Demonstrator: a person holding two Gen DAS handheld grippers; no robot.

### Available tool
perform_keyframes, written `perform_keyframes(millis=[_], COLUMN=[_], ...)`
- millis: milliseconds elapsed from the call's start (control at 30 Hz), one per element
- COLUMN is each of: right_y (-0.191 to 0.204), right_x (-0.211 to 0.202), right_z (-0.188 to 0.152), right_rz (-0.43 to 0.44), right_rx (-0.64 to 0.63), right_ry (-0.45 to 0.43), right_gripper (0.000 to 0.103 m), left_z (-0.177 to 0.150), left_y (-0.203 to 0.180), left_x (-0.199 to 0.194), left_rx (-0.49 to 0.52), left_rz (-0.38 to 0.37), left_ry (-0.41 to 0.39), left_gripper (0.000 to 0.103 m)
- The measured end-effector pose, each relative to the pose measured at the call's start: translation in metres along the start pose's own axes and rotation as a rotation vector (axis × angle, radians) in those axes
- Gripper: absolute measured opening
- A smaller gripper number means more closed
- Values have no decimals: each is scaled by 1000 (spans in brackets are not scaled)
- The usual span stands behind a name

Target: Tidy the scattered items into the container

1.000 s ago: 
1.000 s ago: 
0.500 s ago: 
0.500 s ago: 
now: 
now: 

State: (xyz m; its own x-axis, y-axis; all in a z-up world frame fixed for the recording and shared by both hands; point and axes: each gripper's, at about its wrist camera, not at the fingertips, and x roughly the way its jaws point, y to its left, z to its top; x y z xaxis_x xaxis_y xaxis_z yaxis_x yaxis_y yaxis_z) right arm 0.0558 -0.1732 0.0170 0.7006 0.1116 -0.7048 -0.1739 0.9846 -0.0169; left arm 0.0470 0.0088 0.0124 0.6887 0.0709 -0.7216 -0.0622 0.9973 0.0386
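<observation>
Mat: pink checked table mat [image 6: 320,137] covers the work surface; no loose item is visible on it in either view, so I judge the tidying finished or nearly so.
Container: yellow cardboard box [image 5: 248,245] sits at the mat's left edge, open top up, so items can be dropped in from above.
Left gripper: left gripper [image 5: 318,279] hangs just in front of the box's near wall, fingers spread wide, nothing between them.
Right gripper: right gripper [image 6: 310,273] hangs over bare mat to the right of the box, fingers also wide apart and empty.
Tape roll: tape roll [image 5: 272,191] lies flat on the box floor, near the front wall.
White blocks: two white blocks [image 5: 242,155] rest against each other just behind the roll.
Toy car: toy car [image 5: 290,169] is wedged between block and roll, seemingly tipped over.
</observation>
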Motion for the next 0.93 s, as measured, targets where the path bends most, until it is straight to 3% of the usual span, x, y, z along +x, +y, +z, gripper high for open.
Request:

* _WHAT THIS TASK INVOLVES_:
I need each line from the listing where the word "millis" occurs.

* _RESPONSE TO THIS EXERCISE_:
perform_keyframes, written `perform_keyframes(millis=[_], COLUMN=[_], ...)`
- millis: milliseconds elapsed from the call's start (control at 30 Hz), one per element

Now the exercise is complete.